Your script must accept exactly two command line arguments:

Path to an input file containing URLs (one per line)
Path to output directory

For each URL in the input file, your script must:

Perform an HTTP GET request to the URL
Measure the response time in milliseconds
Capture the HTTP status code
Calculate the size of the response body in bytes
Count the number of words in the response (for text responses only)

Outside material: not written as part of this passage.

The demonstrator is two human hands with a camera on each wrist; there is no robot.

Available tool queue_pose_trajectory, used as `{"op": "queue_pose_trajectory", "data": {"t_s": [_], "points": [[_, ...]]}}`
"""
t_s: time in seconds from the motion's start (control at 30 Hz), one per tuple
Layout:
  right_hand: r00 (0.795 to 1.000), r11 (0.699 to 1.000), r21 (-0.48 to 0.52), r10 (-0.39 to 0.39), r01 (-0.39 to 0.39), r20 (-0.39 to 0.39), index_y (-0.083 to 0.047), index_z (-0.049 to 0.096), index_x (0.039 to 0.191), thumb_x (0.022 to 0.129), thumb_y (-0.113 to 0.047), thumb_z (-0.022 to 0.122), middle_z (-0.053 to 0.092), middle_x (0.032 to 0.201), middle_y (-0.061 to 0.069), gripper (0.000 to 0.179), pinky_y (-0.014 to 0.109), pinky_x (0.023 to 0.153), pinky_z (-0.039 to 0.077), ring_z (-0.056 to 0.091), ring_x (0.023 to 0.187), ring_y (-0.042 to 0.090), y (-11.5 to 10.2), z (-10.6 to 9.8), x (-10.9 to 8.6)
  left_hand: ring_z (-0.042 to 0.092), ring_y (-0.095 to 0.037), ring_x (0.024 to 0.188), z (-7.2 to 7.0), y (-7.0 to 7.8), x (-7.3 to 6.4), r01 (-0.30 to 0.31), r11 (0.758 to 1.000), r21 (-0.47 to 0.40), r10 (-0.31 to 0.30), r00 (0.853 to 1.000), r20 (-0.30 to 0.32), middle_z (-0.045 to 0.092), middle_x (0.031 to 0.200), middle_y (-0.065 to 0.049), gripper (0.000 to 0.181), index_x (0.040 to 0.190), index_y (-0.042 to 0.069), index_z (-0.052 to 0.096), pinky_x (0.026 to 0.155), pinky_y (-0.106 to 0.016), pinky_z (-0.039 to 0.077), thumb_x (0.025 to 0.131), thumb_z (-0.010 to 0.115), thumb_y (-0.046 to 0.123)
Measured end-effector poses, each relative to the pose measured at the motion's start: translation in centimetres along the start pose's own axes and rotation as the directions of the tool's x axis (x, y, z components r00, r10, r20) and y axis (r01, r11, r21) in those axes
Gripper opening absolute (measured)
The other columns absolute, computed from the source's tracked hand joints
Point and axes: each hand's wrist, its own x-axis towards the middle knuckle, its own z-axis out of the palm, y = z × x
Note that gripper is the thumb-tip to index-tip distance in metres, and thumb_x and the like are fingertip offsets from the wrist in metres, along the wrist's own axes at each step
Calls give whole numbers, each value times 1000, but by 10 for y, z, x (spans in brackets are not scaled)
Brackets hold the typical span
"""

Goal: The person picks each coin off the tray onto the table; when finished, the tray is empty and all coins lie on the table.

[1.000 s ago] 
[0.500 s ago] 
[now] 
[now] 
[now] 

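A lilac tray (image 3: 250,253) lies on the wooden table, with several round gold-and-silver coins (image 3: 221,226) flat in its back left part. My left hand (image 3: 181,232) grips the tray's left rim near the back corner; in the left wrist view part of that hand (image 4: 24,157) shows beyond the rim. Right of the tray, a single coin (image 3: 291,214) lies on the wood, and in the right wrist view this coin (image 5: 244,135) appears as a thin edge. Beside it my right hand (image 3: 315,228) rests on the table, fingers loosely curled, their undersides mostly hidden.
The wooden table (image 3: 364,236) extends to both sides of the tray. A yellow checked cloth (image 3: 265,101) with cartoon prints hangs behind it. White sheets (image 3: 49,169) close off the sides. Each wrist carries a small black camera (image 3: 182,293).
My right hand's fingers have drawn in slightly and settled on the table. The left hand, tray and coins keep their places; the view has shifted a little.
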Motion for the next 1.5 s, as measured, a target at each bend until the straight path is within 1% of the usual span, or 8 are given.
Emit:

Your script must write three files to the output directory:

File 1: responses.json - Array of response data:

[
  {
    "url": "[URL string]",
    "status_code": [integer],
    "response_time_ms": [float],
    "content_length": [integer],
    "word_count": [integer or null],
    "timestamp": "[ISO-8601 UTC]",
    "error": [null or error message string]
  },
  ...
]

File 2: summary.json - Aggregate statistics:

{
  "total_urls": [integer],
  "successful_requests": [integer],
  "failed_requests": [integer],
  "average_response_time_ms": [float],
  "total_bytes_downloaded": [integer],
  "status_code_distribution": {
    "200": [count],
    "404": [count],
    ...
  },
  "processing_start": "[ISO-8601 UTC]",
  "processing_end": "[ISO-8601 UTC]"
}

File 3: errors.log - One line per error:

[ISO-8601 UTC] [URL]: [error message]

Requirements:

Use only urllib.request for HTTP requests (no requests library)
Use only standard library modules: sys, json, time, datetime, os, re
For word counting, consider a word as any sequence of alphanumeric characters
If a request fails (connection error, timeout, etc.), record the error and continue
Set a timeout of 10 seconds for each request
If response Content-Type header contains “text”, perform word count; otherwise set to null
All timestamps must be UTC in ISO-8601 format with ‘Z’ suffix

Part B: Dockerfile

Create a Dockerfile that packages your Python application.

FROM python:3.11-slim
WORKDIR /app
COPY fetch_and_process.py /app/
RUN mkdir -p /data/input /data/output
ENTRYPOINT ["python", "/app/fetch_and_process.py"]
CMD ["/data/input/urls.txt", "/data/output"]

The Dockerfile must:

Use python:3.11-slim as the base image (no other base image permitted)
Set working directory to /app
Copy your script to the container
Create input and output directories at /data/input and /data/output
Use ENTRYPOINT for the Python interpreter and script
Use CMD for default arguments (can be overridden at runtime)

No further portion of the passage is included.